In [214]: parser = argparse.ArgumentParser()
In [215]: parser.add_argument('--foo', choices=['one','two','three','four']);

Accepted:

In [216]: parser.parse_args('--foo one'.split())
Out[216]: Namespace(foo='one')

rejected:

In [217]: parser.parse_args('--foo five'.split())
usage: ipython3 [-h] [--foo {one,two,three,four}]
ipython3: error: argument --foo: invalid choice: 'five' (choose from 'one', 'two', 'three', 'four')

help:

In [218]: parser.parse_args('-h'.split())
usage: ipython3 [-h] [--foo {one,two,three,four}]

optional arguments:
  -h, --help            show this help message and exit
  --foo {one,two,three,four}

If I'd defined a metavar, the help will be

usage: ipython3 [-h] [--foo CHOICES]

optional arguments:
  -h, --help     show this help message and exit
  --foo CHOICES

Or if the choices is too long, define a type function:

In [222]: def mychoices(astr):
     ...:     if astr in ['one','two','three','four']:
     ...:         return astr
     ...:     else:
     ...:         raise argparse.ArgumentTypeError('Wrong choice')

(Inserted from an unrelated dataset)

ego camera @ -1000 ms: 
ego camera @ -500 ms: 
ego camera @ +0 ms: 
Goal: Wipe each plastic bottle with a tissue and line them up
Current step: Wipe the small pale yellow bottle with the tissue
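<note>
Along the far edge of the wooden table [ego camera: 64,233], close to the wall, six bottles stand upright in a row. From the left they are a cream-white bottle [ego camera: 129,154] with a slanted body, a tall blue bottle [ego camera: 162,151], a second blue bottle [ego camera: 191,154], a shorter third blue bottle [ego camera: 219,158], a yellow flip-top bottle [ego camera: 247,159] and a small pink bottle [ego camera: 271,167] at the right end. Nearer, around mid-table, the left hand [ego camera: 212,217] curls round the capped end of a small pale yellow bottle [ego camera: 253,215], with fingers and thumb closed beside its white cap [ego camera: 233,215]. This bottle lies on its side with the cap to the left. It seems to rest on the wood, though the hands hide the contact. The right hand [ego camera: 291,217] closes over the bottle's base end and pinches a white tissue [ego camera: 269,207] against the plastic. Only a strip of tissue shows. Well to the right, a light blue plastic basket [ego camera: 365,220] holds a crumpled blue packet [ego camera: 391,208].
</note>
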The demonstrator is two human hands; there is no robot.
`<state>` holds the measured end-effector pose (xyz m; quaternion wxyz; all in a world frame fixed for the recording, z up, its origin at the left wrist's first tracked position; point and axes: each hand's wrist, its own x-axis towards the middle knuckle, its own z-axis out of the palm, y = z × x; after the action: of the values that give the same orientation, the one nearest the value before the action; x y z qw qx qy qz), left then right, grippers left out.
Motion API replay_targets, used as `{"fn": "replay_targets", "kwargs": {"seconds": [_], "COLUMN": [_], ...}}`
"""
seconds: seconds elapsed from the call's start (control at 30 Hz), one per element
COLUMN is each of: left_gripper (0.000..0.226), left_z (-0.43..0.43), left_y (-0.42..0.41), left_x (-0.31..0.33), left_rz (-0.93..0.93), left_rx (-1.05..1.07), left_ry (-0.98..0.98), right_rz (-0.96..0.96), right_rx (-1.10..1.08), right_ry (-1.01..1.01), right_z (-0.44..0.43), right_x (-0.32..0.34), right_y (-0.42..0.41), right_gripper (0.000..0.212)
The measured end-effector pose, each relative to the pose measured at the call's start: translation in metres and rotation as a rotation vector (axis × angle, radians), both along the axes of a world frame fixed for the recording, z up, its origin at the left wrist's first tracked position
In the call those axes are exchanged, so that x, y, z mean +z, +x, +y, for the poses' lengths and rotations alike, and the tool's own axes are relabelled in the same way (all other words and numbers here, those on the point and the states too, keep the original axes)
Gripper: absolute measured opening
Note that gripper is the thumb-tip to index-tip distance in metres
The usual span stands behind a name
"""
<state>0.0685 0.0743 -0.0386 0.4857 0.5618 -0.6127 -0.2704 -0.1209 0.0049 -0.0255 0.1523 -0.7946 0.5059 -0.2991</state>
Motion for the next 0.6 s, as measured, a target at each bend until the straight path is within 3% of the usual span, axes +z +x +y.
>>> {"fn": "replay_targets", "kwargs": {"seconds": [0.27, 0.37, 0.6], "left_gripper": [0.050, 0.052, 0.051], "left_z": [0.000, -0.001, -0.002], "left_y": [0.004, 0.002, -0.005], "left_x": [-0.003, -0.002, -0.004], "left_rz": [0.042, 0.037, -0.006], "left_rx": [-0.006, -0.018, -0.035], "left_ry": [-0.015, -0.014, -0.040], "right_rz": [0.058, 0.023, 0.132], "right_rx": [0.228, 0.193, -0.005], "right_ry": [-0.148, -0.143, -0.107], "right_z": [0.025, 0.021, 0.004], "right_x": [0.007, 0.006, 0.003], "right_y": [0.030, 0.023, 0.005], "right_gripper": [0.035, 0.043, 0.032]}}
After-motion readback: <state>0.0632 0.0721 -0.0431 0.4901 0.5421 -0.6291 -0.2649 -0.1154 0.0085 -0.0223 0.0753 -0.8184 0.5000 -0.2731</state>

In [223]: parser = argparse.ArgumentParser()
In [224]: parser.add_argument('--foo', type=mychoices);

In [225]: parser.parse_args('--foo one'.split())
Out[225]: Namespace(foo='one')

In [226]: parser.parse_args('--foo five'.split())
usage: ipython3 [-h] [--foo FOO]
ipython3: error: argument --foo: Wrong choice

In [227]: parser.parse_args('-h'.split())
usage: ipython3 [-h] [--foo FOO]

optional arguments:
  -h, --help  show this help message and exit
  --foo FOO
0
On

Instead of checking for equality for each item individually, check if it's in a set of valid items.

if var in {'foo', 'bar', 'etc.'}:

Also, don't use is check for string equality. Use ==. It is possible that a string in Python can contain the same contents as another, but not be the same object. The compiler should intern (i.e. reuse) strings from literals, but this is just an optimization. Strings generated at runtime should make new objects. There are ways to intern them manually though.

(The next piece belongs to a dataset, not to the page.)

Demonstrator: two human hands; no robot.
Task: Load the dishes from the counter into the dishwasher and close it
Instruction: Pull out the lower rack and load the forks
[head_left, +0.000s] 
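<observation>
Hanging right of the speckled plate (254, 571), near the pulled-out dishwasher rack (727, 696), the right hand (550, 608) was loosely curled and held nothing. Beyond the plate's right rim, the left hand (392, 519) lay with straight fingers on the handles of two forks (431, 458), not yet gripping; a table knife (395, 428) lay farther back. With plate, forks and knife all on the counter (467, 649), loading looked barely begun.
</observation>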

For a very long list of options like that, I'd probably split them from a string to make the set, like

options = set("""
spam
eggs
sausage
bacon
ham
""".split())

Then you can use var in options.

You can even union other hashable types into the set.

options |= {7, 42, False}

Although user input would start out as strings anyway.


Another option to consider is the re module. A regular expression can match a large set of related strings, sometimes very compactly. It depends on the kinds of options you want to allow.